Los indios pusieron en jaque “la voluntad de poder” conquistador, de la bestia rubia, de la que hablaba Nietzsche, el autor favorito de los fascistas. Desde este territorio ninguneado en el contexto de Latinoamérica, los indios le ponen un estate quieto al reinado eurocéntrico y abren la caja de Pandora para descubrir que los males que temían los griegos, en realidad, para nuestro continente, la caja de Pandora encerraba la energía creadora de los pueblos originarios de este continente de Abya Yala.
Las luchas de los pueblos indígena originario campesinos nos han proporcionado en Bolivia un salto cualitativo en lo que se refiere a los derechos humanos y las prácticas democráticas de inclusión y respeto, que son postulados de la derecha burguesa desde 1789 en Francia. Son ahora los pueblos los que los van a hacer realidad. Parece ser que para la gente que se llena la boca con la palabra democracia, en realidad, no son importantes los valores que la democracia dice tener, cuando está siendo llevada adelante por indios. Y es que los y las indias no pueden ser mejores estrategas que “la bestia rubia”.

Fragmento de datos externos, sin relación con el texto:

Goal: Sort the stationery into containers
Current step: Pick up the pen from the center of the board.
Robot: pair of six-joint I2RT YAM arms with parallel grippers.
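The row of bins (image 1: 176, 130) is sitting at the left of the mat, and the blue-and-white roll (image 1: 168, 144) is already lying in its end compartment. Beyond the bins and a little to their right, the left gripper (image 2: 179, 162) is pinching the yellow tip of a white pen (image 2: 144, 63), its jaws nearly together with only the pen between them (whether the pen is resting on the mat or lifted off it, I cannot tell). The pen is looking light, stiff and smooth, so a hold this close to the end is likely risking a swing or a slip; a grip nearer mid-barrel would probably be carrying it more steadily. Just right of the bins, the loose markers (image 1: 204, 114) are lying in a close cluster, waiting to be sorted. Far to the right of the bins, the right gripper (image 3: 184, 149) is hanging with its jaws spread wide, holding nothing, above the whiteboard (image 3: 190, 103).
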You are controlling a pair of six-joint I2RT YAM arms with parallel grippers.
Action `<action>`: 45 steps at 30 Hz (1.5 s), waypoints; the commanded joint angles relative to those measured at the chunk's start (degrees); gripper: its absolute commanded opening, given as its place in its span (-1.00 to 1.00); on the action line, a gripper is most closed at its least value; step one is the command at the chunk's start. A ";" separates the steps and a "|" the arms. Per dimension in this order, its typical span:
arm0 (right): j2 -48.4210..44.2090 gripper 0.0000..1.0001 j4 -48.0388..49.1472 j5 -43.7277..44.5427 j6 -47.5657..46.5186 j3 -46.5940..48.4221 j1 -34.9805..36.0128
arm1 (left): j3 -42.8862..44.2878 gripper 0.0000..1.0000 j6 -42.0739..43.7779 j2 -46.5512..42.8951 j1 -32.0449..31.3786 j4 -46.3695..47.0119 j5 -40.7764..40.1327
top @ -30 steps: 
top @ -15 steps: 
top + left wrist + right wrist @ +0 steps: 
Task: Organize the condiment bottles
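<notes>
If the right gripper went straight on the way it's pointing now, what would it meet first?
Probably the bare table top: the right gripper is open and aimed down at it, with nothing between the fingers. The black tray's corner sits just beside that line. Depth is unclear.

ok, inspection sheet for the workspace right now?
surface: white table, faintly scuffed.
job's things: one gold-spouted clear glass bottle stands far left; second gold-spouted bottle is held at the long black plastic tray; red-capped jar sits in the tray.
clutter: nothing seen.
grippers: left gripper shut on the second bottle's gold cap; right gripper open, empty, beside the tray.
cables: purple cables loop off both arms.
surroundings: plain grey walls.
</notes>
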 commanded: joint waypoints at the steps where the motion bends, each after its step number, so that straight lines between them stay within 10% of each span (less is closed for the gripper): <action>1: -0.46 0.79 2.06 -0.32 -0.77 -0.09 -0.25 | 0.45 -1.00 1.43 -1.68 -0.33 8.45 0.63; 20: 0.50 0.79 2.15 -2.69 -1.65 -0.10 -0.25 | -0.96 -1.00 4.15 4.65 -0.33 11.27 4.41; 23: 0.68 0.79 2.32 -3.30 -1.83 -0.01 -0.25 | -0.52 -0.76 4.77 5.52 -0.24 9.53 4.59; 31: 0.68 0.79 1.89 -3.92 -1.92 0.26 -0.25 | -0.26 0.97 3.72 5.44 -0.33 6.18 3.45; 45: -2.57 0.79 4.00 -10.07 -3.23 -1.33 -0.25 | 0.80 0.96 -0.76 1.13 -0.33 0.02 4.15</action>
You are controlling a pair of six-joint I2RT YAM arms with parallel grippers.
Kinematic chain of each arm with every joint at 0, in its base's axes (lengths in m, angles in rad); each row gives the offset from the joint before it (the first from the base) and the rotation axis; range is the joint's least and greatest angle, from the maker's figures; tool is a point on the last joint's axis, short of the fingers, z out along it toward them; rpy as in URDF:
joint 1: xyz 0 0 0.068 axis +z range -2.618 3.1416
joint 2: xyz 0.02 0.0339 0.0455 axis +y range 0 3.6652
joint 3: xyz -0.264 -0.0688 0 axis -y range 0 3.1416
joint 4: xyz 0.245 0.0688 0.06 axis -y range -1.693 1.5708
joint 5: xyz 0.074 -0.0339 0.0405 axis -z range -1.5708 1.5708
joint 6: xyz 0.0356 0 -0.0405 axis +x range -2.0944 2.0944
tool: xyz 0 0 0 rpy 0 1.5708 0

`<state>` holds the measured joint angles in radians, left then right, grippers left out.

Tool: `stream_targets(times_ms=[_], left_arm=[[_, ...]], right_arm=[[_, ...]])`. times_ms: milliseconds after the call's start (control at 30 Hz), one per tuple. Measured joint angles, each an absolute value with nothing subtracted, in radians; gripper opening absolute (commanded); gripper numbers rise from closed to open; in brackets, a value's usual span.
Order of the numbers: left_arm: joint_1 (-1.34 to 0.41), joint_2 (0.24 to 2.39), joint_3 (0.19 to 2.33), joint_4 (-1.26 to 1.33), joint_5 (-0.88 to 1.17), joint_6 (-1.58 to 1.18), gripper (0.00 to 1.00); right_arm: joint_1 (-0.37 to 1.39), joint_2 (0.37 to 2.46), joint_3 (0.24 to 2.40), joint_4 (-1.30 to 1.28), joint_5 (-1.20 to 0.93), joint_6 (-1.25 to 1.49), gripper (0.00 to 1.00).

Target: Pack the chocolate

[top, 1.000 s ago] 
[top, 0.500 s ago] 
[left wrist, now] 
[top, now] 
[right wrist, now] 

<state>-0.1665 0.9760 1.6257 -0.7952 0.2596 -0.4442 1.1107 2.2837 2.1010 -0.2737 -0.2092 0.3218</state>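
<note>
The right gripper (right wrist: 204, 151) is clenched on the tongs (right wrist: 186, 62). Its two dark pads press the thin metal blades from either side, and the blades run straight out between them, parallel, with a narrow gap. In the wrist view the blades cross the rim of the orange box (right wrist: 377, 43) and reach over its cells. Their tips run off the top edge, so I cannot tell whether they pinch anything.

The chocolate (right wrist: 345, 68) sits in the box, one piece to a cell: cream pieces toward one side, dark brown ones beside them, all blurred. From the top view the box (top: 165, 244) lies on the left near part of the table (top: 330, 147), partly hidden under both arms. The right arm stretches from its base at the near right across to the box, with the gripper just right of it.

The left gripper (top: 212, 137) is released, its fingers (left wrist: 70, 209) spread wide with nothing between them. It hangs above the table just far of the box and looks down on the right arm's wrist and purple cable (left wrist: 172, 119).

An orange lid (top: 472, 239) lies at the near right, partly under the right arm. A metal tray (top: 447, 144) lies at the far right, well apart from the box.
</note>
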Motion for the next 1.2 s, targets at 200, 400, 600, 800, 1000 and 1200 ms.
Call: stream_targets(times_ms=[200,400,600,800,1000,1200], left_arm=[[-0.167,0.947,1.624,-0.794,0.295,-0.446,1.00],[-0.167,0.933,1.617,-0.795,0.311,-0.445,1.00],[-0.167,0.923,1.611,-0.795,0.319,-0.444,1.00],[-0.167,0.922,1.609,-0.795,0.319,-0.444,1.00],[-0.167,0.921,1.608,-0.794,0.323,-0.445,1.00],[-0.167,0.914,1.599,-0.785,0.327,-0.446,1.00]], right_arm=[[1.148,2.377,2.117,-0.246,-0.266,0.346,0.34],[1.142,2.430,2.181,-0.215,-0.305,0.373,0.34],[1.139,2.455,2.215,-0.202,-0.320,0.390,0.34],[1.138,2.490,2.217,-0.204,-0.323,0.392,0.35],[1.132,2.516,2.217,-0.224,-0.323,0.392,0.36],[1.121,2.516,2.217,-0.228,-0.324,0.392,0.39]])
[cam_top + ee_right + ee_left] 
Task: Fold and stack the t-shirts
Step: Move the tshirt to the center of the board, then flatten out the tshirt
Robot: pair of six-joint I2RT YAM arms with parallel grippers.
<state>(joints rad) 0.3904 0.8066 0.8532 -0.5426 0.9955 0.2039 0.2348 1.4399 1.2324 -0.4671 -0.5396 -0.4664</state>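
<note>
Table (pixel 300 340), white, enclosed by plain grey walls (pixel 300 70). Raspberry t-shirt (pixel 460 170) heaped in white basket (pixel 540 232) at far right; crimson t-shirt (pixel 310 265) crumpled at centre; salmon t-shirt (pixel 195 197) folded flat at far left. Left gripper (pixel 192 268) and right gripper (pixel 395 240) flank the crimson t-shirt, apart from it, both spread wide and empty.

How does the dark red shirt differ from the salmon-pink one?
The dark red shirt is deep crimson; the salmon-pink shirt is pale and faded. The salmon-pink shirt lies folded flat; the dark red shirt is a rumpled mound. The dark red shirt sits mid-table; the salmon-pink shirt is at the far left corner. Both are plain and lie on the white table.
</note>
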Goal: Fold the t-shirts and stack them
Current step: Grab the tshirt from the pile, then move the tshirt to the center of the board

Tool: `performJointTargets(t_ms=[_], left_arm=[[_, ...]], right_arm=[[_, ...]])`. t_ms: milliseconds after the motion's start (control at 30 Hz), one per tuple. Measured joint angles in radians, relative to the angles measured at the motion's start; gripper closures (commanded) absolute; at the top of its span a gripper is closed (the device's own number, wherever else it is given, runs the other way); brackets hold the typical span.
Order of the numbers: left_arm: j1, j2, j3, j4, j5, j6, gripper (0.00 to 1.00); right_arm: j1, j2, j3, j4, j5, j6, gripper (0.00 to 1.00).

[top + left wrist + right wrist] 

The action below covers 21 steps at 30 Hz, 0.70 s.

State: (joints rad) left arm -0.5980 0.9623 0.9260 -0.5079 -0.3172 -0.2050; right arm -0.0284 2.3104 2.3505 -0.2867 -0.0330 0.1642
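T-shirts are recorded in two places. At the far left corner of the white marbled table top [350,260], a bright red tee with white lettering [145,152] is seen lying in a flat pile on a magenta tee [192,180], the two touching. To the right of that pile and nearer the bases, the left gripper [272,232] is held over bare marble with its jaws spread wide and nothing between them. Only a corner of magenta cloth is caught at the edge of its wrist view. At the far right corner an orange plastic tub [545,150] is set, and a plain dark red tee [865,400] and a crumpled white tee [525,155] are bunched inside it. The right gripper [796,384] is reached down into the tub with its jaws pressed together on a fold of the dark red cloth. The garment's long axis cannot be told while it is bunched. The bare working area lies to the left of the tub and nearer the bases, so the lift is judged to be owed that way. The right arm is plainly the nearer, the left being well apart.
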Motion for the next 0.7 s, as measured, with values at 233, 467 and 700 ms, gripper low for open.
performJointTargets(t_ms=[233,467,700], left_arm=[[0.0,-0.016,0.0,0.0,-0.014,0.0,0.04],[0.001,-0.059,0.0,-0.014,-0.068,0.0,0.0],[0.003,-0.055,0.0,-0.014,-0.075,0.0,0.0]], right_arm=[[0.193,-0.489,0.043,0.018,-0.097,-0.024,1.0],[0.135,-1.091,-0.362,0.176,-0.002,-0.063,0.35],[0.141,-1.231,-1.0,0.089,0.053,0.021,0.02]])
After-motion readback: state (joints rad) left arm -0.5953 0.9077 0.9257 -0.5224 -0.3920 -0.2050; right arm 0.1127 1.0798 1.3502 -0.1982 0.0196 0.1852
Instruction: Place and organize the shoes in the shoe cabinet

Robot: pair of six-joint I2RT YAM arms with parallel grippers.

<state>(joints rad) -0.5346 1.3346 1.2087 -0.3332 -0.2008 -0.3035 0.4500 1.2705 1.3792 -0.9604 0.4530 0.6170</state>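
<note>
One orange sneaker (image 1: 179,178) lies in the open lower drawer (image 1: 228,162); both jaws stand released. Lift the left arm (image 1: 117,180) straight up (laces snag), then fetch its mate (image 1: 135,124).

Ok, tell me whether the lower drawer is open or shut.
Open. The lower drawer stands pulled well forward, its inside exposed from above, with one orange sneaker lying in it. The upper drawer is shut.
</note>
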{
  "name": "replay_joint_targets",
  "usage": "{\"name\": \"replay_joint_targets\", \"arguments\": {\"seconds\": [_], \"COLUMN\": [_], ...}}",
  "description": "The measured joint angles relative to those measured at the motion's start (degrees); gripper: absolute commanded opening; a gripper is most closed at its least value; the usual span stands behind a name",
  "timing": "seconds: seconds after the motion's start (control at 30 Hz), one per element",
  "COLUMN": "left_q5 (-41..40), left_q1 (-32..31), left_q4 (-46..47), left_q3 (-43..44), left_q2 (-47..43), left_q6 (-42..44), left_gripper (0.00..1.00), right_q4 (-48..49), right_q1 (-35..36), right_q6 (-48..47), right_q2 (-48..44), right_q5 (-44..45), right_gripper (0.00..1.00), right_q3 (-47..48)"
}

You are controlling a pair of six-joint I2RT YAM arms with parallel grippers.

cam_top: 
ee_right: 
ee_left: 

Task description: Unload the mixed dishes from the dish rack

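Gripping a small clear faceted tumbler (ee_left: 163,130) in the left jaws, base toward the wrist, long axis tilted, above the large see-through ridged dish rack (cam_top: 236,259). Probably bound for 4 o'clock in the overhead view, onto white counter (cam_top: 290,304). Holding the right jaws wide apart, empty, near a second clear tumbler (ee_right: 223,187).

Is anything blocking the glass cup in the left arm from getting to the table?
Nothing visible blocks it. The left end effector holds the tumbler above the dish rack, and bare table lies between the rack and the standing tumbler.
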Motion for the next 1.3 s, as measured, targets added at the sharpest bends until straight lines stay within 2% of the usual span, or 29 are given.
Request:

La reunión que fue convocada por el Tribunal Electoral mostró un circo patético y neurótico de gente asustada por la energía creadora de los pueblos. La mayor fuerza política cuantitativa y cualitativa no estaba, presente (el ex MAS). Todos y todas sabían eso, pero se trataba de implantar una realidad paralela, donde ellas y ellos se sientan cómodos sin los indios e indias que tienen propuestas. Seguramente, dirán que también había indios que estaban invitados. Será importante señalar que no son lo mismo indios de florero o indias blanqueadas que indios e indias con voz propia y dignidad histórica y ancestral. Siempre hubo indios traidores; por ese motivo, fueron derrotadas las luchas y sublevaciones de nuestros abuelos y abuelas.
La no presencia de los indios en la reunión citada nos recuerda la verdadera esencia excluyente de la democracia burguesa en la actualidad. ¿No dicen los defensores de la democracia que los pueblos eligen en las urnas y que será la voluntad popular la que pondrá al gobierno? Entonces, cuál el miedo al pueblo organizado; le roban la sigla, encarcelan a los militantes, persiguen al líder. ¡Tantas maniobras para excluir! En realidad, nos estamos jugando la oportunidad de profundizar la democracia hacia y con valores comunitarios; es el momento de revisar y corregir nuestros errores y el mal camino que transitamos. Ya no hay vuelta atrás, en Bolivia, la historia la escriben los pueblos originarios.